Your firm conducts a lot of seminars. How did that come about and what are their benefits for your firm?

We have a very robust breakfast seminar program. Those started out, let’s say there’s a new piece of legislation, an amendment to the Labour Relations Act for example, and we’re all fielding calls from clients about what do these changes mean. So you gradually realize that if we pooled all our resources and invited all our clients into a room at once, we can develop a really good presentation and then all the clients would have this great content.

We wouldn’t each individually be reinventing the wheel.

Then you realize, well not only can you invite your current clients but get the word out and invite prospective clients who might like to come and take a look and see what you might have to offer. Then you realize you can broaden out. You don’t just have to do the new legislative changes. You can do an update on a quickly developing area of the law like the duty to accommodate. There’s always a thirst for what’s the latest in terms of the employer’s obligation in terms of duty to accommodate or managing health issues in the workplace.

Then you realize, we can do an arbitration year in review. We can have a seminar every year where we review the highlights in terms of the previous year’s arbitration awards. It gradually just sort of developed a structure where we do five of these a year over breakfast for free for the clients. Then occasionally a client will ask if we can come and do a one-day, in-depth presentation on managing employee stress leave claims, for example. We say, ‘sure we can do that.’ Then you realize we’ve done that and perhaps there’s a bigger market for that type of one-day program. You advertise it, and there it is.

At that point, you can put a huge amount of firm time and resources into a program like that. You have to balance the client’s expectations, treating your clients well, making sure they all have the most up-to-date information with the lawyers’ time, and our research department’s time in terms of preparing all those things so that they’re perfect.

 

Are there other services beyond the ordinary scope of legal?

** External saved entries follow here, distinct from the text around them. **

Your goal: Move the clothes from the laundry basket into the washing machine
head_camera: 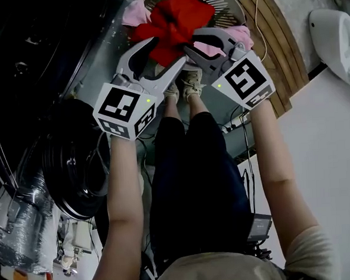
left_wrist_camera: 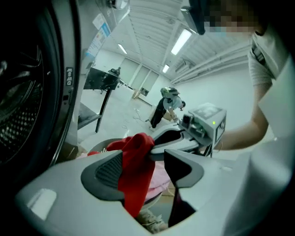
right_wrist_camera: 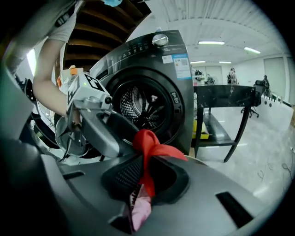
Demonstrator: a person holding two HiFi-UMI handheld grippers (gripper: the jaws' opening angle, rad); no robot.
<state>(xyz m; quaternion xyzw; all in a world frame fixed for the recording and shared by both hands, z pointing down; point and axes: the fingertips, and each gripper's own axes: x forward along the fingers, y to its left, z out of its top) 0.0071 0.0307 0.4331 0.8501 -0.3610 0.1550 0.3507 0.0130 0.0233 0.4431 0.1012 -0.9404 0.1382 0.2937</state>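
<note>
A red cloth hangs over the round laundry basket, which holds pink clothes. My right gripper is shut on a thin fold of the red cloth, and a pink bit dangles under its jaws. My left gripper stands open right beside it. The red cloth drapes between its pads and lies against the left one, while the other pad is apart from it. The washing machine stands to the left with its drum open.
The machine's round door hangs open at the left. The person's legs and shoes stand below the basket. A wooden pallet lies at the right, and a black table stands beyond the machine.
</note>
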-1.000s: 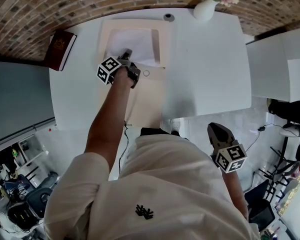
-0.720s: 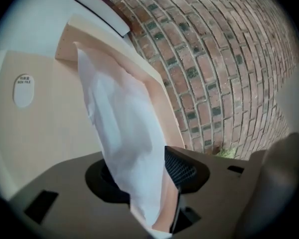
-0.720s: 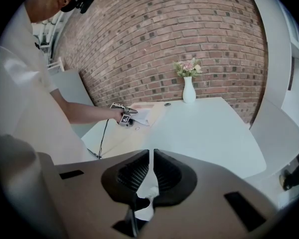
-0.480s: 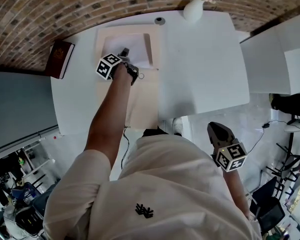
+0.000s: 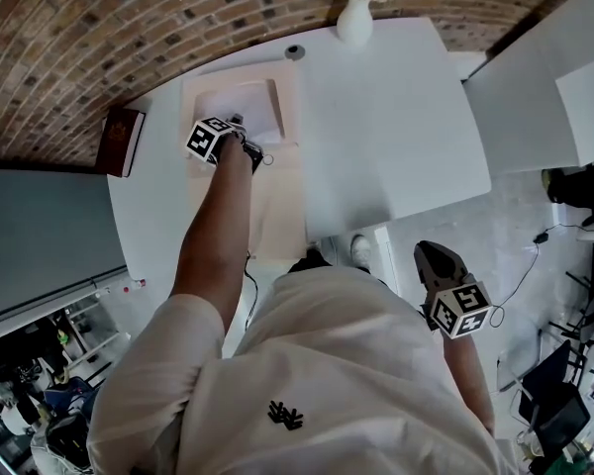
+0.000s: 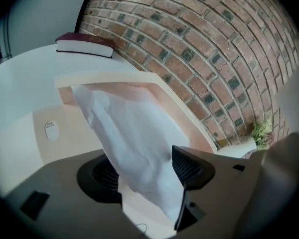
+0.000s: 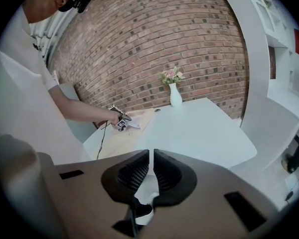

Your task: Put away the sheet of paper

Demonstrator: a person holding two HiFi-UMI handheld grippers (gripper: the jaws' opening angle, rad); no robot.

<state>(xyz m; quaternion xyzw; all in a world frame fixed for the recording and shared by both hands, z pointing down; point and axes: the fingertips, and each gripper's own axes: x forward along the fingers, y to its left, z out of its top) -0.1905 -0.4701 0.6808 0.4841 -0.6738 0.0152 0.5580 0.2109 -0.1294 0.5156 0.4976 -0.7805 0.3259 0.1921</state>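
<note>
A white sheet of paper (image 5: 243, 109) lies in the pocket of a pale peach folder (image 5: 279, 201) at the table's far left. My left gripper (image 5: 241, 130) is at the sheet's near edge. In the left gripper view the paper (image 6: 134, 138) runs between the jaws of the left gripper (image 6: 144, 171), which are opening; the pads stand wide apart and do not press on it. The folder's flap (image 6: 139, 81) rises behind the sheet. My right gripper (image 5: 431, 257) hangs off the table by the person's right side. In its own view the right gripper (image 7: 151, 176) is shut with nothing in it.
A dark red book (image 5: 122, 141) lies at the table's left edge. A white vase with flowers (image 5: 354, 20) and a small dark round object (image 5: 294, 52) stand at the far edge. The white table (image 5: 406, 127) stretches to the right; white furniture (image 5: 544, 87) stands beyond it.
The head view has shifted, so table and folder sit higher and smaller. The left gripper stays at the paper's near edge. The right gripper has hardly moved.
</note>
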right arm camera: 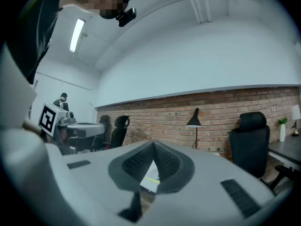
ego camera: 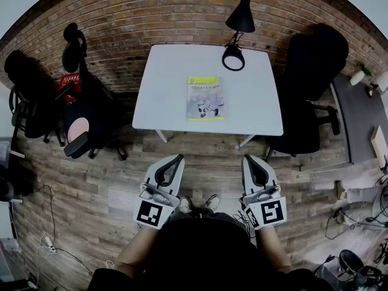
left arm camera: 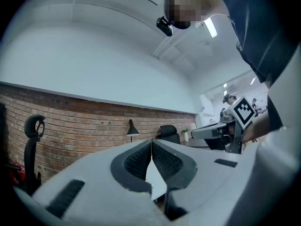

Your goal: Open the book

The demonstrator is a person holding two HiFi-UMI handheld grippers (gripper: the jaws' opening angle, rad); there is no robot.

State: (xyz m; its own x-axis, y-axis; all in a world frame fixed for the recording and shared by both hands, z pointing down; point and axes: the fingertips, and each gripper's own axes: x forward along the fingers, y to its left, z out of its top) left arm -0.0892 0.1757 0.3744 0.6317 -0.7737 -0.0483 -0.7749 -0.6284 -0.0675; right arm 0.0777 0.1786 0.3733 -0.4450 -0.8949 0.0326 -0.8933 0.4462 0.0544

We do an electronic e-mail alert every couple of weeks. We’ll send out a short summary of a recent court decision or a recent legislative development. Then all of those are archived on our web site. Like most organizations now, maintaining a robust web site is of a huge benefit to your clients. They can go and find quick information, simple questions, or those kinds of updates on recent developments and recent cases.

What they do is take us out of the traditional hourly rate thing where a client has to pay to have access to the information. Where they are complicated you end up getting into the typical hourly rate scenario but these are things that are a little bit outside and in addition to that.

 

What would you say to a law student to convince them that labour and employment law would be a worthy practice?

I would say that it’s evolving very quickly along with society. It has a fascinating human element to it because you’re dealing with people, with people’s careers, with the workplace, an essential part of everyone’s existence. If you want to work in an area of the law where you have an opportunity to help clients improve their workplaces, then it’s a great area of the law. And it’s great to do it in a boutique where everybody around you gets excited and is engaged in the same kind of legal issues and the same kind of issues that you’re engaged in.

 

Any other unique aspects of your firm?

We have a dedicated research department. These are non-lawyers who are very skilled researchers who have access to a tremendous body of knowledge. That helps us to keep the clients’ costs down because they’re not paying lawyers to do research. It also frees up associates and students to do more of the work directly with the clients; meeting with them, discussing things with them as opposed to doing pure research and preparing memoranda. That contributes to the environment here in terms of what people contribute here in terms of their day and their time.

It also provides great value to our clients. That’s one thing that we’ve nurtured in our firm over the years. We have three full-time and two part-time [researchers] so it’s a meaningful part of the firm.